*Exercise prompt*:
What is needed is every line, exactly as given, from the line containing "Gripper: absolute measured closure" through the end of the data below.

*Records to use*:
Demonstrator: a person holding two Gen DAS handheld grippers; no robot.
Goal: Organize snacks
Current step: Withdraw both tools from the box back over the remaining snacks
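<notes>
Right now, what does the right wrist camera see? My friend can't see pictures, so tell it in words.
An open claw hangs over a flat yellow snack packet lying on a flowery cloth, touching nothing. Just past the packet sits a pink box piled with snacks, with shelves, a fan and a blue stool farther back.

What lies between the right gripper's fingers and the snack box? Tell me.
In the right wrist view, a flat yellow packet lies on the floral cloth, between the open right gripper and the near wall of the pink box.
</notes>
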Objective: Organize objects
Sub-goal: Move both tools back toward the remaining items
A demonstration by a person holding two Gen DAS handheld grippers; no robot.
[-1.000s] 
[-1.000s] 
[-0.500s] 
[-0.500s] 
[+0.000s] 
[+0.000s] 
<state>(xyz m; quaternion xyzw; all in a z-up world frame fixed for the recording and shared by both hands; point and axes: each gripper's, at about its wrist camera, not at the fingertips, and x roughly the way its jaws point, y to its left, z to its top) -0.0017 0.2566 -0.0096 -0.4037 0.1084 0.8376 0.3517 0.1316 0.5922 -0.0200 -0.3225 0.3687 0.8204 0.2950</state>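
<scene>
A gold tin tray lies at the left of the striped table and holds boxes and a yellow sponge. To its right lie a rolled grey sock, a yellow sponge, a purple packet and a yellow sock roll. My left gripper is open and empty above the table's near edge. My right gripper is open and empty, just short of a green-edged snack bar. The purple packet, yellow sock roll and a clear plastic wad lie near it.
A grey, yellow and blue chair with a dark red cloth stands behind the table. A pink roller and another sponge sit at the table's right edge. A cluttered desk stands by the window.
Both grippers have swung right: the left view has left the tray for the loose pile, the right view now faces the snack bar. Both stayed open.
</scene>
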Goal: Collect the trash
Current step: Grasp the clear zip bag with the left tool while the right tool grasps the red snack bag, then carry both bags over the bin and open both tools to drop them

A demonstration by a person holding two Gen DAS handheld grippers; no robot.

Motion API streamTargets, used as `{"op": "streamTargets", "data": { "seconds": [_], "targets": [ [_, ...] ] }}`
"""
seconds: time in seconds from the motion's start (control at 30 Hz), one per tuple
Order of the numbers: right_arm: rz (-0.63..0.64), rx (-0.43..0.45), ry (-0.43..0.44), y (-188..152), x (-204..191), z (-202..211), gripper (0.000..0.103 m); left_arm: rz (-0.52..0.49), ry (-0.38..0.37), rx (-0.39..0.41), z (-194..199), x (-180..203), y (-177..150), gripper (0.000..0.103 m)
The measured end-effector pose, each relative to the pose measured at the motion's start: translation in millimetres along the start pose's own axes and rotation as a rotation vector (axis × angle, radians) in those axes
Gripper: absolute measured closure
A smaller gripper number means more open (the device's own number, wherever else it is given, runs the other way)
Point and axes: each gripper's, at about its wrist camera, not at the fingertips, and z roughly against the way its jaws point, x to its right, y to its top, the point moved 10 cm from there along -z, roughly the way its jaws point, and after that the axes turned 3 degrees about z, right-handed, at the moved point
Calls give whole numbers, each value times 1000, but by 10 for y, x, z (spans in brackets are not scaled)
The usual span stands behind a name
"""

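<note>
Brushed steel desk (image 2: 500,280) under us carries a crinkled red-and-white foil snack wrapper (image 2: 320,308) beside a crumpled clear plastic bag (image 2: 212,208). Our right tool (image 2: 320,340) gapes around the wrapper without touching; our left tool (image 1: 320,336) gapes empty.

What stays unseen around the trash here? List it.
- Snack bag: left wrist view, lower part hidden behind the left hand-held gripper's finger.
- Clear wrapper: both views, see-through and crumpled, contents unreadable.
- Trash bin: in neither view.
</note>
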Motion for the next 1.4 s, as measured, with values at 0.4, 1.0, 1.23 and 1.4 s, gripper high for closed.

*Result of the task*:
Gripper: absolute measured closure
A smaller gripper number means more open (the device's own number, wherever else it is given, runs the other way)
Point and axes: each gripper's, at about its wrist camera, not at the fingertips, and z roughly against the way its jaws point, x to its right, y to its top, the point moved 10 cm from there along -z, roughly the way its jaws point, and after that the axes turned 3 degrees about z, right-handed, at the moved point
Calls give whole numbers, each value times 1000, but by 10 for y, x, z (spans in brackets are not scaled)
The usual span stands behind a name
"""

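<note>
Brushed steel desk (image 2: 500,280) under us carries a crinkled red-and-white foil snack wrapper (image 2: 320,308) beside a crumpled clear plastic bag (image 2: 212,208). Our right tool (image 2: 320,340) gapes around the wrapper without touching; our left tool (image 1: 320,336) gapes empty.

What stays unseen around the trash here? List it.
- Snack bag: left wrist view, lower part hidden behind the left hand-held gripper's finger.
- Clear wrapper: both views, see-through and crumpled, contents unreadable.
- Trash bin: in neither view.
</note>
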Motion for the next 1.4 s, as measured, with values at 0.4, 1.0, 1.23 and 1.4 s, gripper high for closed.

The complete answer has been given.